UK house prices increased 2.5% in the year to November 2025 signalling firmer conditions in the sales market despite continued affordability pressures, according to the latest figures from the Office for National Statistics.
The average UK home was valued at £271,000 in November, up from a revised annual increase of 1.9% in October.
The acceleration suggests renewed, albeit modest, momentum in transaction values heading into the final quarter of the year.
In England, average prices rose 2.2% to £293,000. Scotland recorded stronger growth of 4.5%, pushing average values to £193,000, while Wales lagged behind with a 0.7% increase, taking prices to £209,000.
FRAGMENTED MARKET
Scotland is now outpacing England in annual growth terms, while Wales is seeing near-flat price inflation.
The UK-wide annual increase of 2.5% remains subdued compared with post-pandemic peaks but marks an improvement on earlier 2025 readings.

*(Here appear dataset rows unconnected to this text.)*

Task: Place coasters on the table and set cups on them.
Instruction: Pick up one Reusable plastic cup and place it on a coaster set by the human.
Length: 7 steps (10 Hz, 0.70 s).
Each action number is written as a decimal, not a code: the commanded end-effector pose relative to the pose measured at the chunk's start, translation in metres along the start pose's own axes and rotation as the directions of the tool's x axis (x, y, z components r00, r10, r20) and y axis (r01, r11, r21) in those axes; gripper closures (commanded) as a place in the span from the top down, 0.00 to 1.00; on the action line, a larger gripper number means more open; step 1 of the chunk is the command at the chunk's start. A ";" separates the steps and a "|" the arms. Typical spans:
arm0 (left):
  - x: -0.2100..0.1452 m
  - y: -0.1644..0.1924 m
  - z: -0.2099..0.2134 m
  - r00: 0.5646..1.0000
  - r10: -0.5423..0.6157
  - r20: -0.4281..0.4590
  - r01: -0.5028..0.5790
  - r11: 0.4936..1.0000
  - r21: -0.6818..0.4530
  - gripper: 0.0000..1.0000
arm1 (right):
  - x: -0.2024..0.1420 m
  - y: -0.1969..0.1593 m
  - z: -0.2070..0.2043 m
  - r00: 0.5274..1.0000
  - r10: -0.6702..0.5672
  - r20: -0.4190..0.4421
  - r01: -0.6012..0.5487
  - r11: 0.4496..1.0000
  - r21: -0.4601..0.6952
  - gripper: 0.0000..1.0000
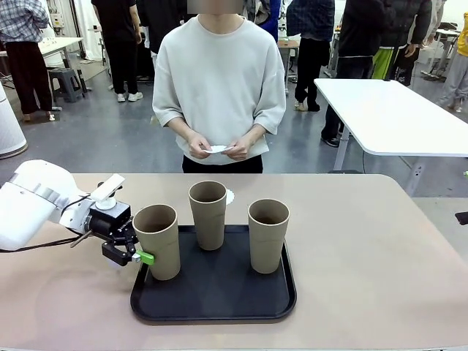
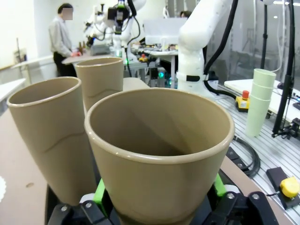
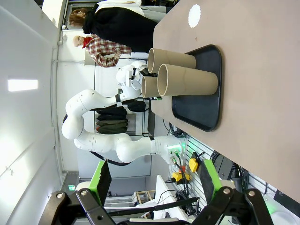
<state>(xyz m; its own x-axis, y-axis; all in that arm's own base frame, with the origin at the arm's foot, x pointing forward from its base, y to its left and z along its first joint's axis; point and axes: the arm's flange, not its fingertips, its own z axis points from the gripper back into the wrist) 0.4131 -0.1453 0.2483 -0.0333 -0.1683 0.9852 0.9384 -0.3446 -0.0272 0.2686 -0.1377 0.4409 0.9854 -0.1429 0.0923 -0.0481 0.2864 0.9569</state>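
Note:
Three tan cups stand on a black tray [image 1: 212, 296]: the left cup [image 1: 157, 241] [image 2: 159, 154], the middle cup [image 1: 208, 214] [image 2: 99, 77] and the right cup [image 1: 268, 235] [image 2: 47, 136]. My left gripper [image 1: 137, 254] straddles the lower part of the left cup, a green pad [image 2: 99, 196] at each side; I cannot make out whether the pads press on it. One white coaster [image 1: 229, 196] [image 3: 194, 15] lies on the table [image 1: 365, 241] behind the middle cup. The person holds more coasters [image 1: 218, 149] in both hands. My right gripper [image 3: 157, 173] is open with nothing in it, away from the table.
The person stands at the table's far edge, opposite the tray. Bare tabletop lies to the tray's right and left. A white table [image 1: 395, 117] stands farther back on the right.

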 end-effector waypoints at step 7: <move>0.042 -0.003 0.013 0.995 0.083 0.046 -0.088 0.990 0.111 0.00 | 0.001 0.000 0.000 1.000 0.000 0.004 0.000 1.000 0.008 1.00</move>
<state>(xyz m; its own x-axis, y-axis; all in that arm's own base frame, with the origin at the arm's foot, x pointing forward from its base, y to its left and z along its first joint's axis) 0.4180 -0.1428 0.2631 0.0201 -0.1726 0.9848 0.9523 -0.2968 -0.0714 0.2686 -0.1377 0.4409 0.9854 -0.1429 0.0923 -0.0481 0.2864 0.9569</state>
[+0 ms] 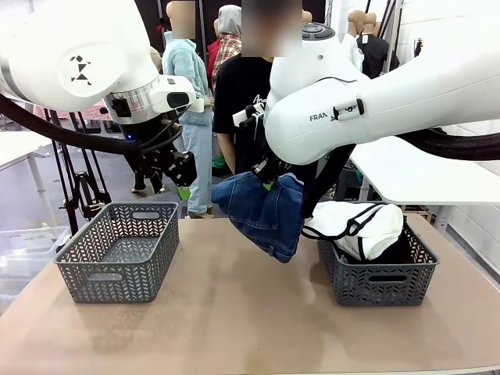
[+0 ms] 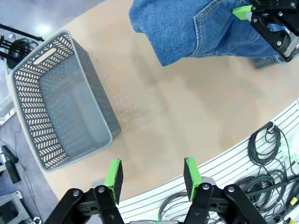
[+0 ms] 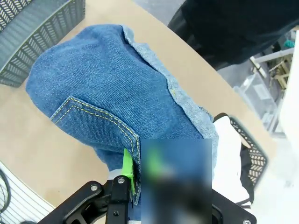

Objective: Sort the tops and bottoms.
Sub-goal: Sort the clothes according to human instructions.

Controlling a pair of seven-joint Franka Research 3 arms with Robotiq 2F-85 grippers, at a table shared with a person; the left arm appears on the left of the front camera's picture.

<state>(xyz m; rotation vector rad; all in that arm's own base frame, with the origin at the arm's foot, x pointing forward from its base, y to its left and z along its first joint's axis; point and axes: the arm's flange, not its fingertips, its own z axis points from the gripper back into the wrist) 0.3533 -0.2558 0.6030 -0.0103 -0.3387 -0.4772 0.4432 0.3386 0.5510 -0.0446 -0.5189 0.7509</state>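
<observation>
Blue denim garment with yellow stitching hangs clamped in the right gripper; left gripper apart; white top over black top in three-o'clock basket; nine-o'clock basket bare

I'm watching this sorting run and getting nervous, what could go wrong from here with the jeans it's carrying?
The right gripper pinches only an edge of the bunched blue denim garment, so it may slip out. The hanging denim could drag across the tan table or snag the rim of the empty grey plastic basket. The open left gripper hovers nearby, so the arms might collide.
</observation>
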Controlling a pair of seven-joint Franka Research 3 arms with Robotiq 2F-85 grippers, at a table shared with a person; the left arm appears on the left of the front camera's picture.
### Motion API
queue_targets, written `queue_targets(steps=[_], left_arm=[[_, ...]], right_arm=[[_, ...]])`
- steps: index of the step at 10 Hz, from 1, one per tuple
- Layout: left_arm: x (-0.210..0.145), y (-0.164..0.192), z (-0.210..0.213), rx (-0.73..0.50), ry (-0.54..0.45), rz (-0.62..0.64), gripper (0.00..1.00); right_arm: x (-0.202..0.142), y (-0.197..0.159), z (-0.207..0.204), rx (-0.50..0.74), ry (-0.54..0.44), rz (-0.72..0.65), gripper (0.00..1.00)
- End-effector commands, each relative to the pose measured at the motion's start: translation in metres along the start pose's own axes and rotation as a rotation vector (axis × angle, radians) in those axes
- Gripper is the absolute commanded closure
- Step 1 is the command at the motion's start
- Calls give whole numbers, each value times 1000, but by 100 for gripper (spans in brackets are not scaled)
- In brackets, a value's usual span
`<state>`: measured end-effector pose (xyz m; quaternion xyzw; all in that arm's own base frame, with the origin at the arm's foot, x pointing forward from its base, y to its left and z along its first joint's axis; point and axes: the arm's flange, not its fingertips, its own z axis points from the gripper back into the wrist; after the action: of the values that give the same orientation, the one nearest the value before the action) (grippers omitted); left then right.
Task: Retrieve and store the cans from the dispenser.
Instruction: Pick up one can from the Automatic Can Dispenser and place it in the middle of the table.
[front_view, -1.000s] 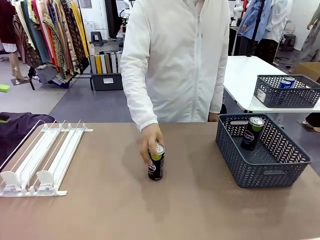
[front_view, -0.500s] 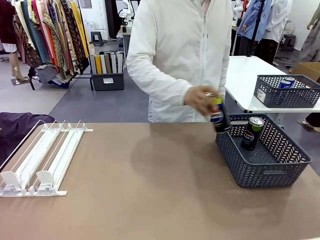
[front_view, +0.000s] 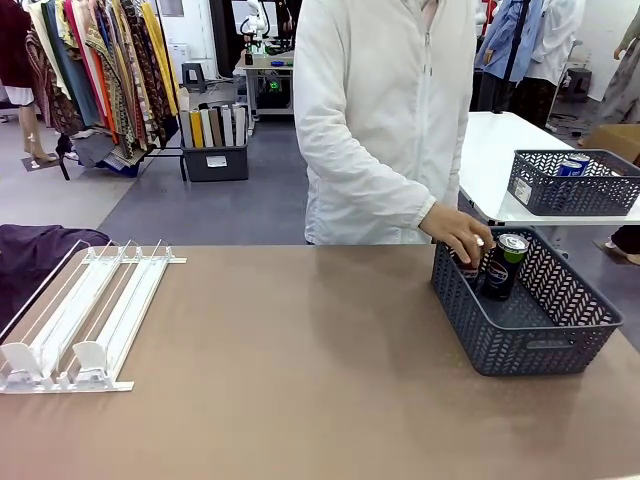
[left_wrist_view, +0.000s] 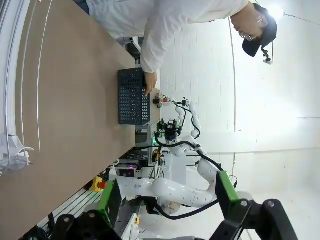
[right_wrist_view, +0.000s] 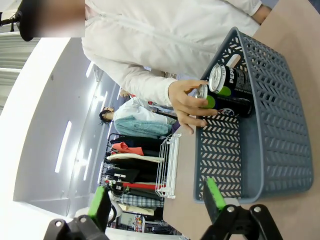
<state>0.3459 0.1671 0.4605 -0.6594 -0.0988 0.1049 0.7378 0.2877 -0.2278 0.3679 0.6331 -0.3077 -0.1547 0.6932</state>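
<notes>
The dispenser (front_view: 80, 320) lies at the table's left with its white lanes bare; its rails run along the edge in the left wrist view (left_wrist_view: 10, 75). In the grey mesh basket (front_view: 525, 345) at the right stands a black can with a green top (front_view: 507, 265). The person's hand (front_view: 457, 238) holds a second black can (front_view: 470, 266) just beside it, inside the basket. The right wrist view has both cans, the standing one (right_wrist_view: 231, 79) and the held one (right_wrist_view: 225, 104). My left gripper (left_wrist_view: 169, 195) and right gripper (right_wrist_view: 156, 198) are open with nothing between the fingers, far from the cans.
A white table at the back right carries another grey basket (front_view: 570, 185) with blue cans (front_view: 572, 167). Dark cloth (front_view: 35, 260) lies off the table's left edge. The person stands at the far side, leaning toward the right.
The person lifted the black can from the middle of the table, carried it right and lowered it into the basket beside the other can. My grippers stayed open.
</notes>
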Motion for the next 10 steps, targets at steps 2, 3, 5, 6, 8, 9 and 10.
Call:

Although published alongside rental data showing private rents up 4.0% annually to £1,368, the sales market figures suggest house price inflation is running below rental growth, reinforcing ongoing affordability constraints for would-be buyers.
With prices rising 2.5% year on year and the average home now costing £271,000, the sales market appears to be stabilising rather than surging – a measured recovery rather than a rebound.
INDUSTRY REACTION

Nathan Emerson, CEO of Propertymark, says: “A slowing in the annual growth of house prices signals ongoing affordability pressures and cautious buyer sentiment.
“While modest price adjustments may improve access for some purchasers, reduced activity can dampen overall market confidence.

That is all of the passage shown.